Yen assumed the chairmanship of the Dajia Jenn Lann Temple in January 1999, and used his position to push for direct travel from Taiwan to mainland China. He has become known for leading the Dajia Mazu Pilgrimage, a temple event often attended by politicians. Yen has also served as honorary chairman of the Taiwan Mazu Fellowship.

==Legislative service and later career==
Yen was detained on 28 February 2001, while still serving as the speaker of the Taichung County Council. He was sentenced to twenty years imprisonment on 31 August 2001. Yen won a Taichung County legislative seat while serving a prison sentence for corruption, attempted murder, and firearms possession.
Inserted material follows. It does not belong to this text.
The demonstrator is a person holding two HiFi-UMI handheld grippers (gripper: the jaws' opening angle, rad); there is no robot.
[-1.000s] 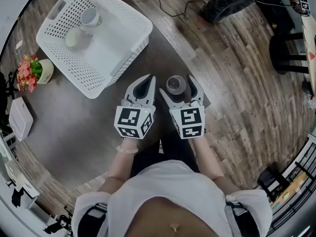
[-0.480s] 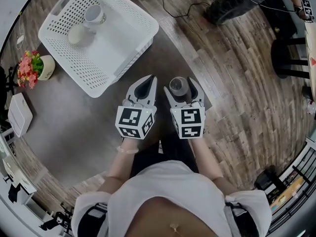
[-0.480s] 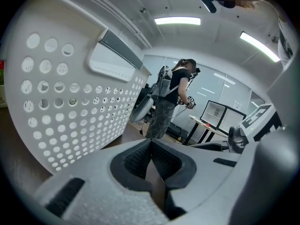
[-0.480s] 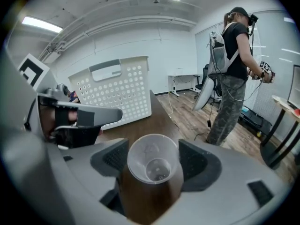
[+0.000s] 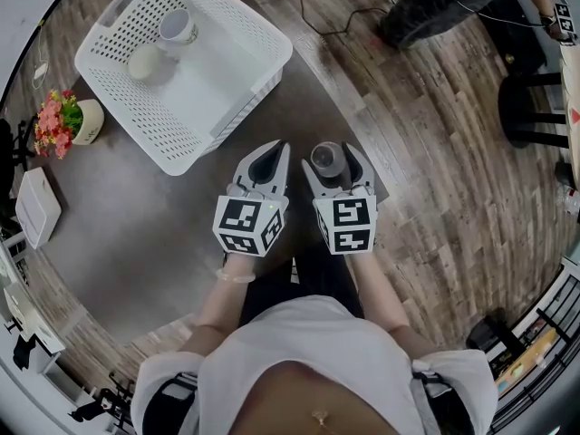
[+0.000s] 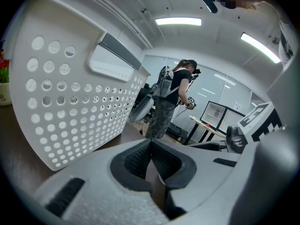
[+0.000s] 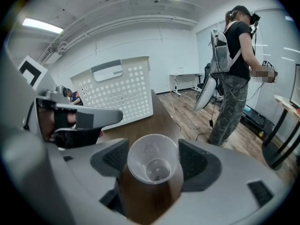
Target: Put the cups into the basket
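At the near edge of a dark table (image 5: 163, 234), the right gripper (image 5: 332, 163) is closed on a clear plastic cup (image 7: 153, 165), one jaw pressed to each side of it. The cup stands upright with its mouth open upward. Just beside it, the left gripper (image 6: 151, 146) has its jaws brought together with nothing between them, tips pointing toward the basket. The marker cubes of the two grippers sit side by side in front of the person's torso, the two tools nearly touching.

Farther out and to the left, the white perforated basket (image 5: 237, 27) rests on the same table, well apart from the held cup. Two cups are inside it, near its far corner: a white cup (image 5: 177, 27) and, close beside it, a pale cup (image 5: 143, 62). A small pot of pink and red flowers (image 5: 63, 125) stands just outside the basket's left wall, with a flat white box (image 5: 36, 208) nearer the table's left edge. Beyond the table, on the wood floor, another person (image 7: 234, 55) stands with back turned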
While serving the sentence, Yen was also barred from leaving Taiwan, a restriction the Taiwan High Court refused to lift, even after Yen had been named to a delegation that was to visit Central America and the United States in April 2002. During his 2004 reelection campaign, Yen and other candidates filed an unsuccessful petition to change the election date from 11 December to 4 December. That year, Yen joined a formal political party for the first time after his expulsion from the Kuomintang, co-founding the Non-Partisan Solidarity Union and running as an NPSU candidate. In December, Yen's assistant Liu Sung-wu was taken in for questioning over electoral fraud, a charge Yen himself denied. Soon after winning reelection, Yen was named party caucus whip. His 2008 campaign, which featured heavy use of self-caricature, saw Yen win reelection against educator Lee Shun-liang. In his third term in the legislature, Yen opposed a proposal to specially designate Taoyuan International Airport as a separately administered entity unless Kaohsiung International Airport and Ching Chuan Kang Airport in his own constituency also received the designation. On 10 August 2008, Yen's office was the site of a shooting which injured two people.

The Taiwan High Court ruled in September 2011 that Yen was guilty of misusing public funds during his tenure on the Taichung County Council. He appealed to the Supreme Court, which upheld the lower court ruling in November 2012. Yen then spent most of January 2013 on the campaign trail, as his son had declared his candidacy to succeed the elder Yen to the Legislative Yuan. This arrangement attracted criticism, and following his son's electoral victory, Yen began serving a prison sentence of 42 months in February 2013. In June 2013 an amendment to the Accounting Act originally considered in 2012 was brought forward for further discussion. The amendment would have ended financial impropriety investigations into city and county council members, potentially shortening Yen Ching-piao's imprisonment because the offense he was jailed for occurred between 1998 and 2000, when he was a member of the Taichung County Council. The initiative failed unanimously, with three abstentions. Legislator Liao Cheng-ching proposed a bill that would not have applied to the terms of Yen's sentence in December 2013, but instead Yen applied for parole in June 2014, which was granted in four days.

He publicly supported Hau Lung-bin in the 2017 Kuomintang chairmanship election.